> ASSIGNED TASK:
Copy the full listing, changing nothing.

> SUPPLIED INFORMATION:
════════════════

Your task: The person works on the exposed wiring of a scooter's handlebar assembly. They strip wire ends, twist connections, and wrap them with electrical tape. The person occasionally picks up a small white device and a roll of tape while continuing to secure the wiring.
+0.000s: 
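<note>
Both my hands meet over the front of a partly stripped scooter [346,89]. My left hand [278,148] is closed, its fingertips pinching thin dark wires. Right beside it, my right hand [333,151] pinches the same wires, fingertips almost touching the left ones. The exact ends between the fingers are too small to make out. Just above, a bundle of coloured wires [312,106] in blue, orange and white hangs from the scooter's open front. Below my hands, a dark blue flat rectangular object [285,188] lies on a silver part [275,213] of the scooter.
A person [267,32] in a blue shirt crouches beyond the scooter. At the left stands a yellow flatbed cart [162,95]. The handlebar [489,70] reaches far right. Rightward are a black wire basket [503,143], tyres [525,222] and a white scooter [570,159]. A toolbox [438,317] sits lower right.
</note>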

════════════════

> ANSWER SPACE:
Your task: The person works on the exposed wiring of a scooter's handlebar assembly. They strip wire ends, twist connections, and wrap them with electrical tape. The person occasionally picks up a small white device and a roll of tape while continuing to secure the wiring.
+0.000s: 
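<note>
Both my hands meet over the front of a partly stripped scooter [346,89]. My left hand [278,148] is closed, its fingertips pinching thin dark wires. Right beside it, my right hand [333,151] pinches the same wires, fingertips almost touching the left ones. The exact ends between the fingers are too small to make out. Just above, a bundle of coloured wires [312,106] in blue, orange and white hangs from the scooter's open front. Below my hands, a dark blue flat rectangular object [285,188] lies on a silver part [275,213] of the scooter.
A person [267,32] in a blue shirt crouches beyond the scooter. At the left stands a yellow flatbed cart [162,95]. The handlebar [489,70] reaches far right. Rightward are a black wire basket [503,143], tyres [525,222] and a white scooter [570,159]. A toolbox [438,317] sits lower right.
</note>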

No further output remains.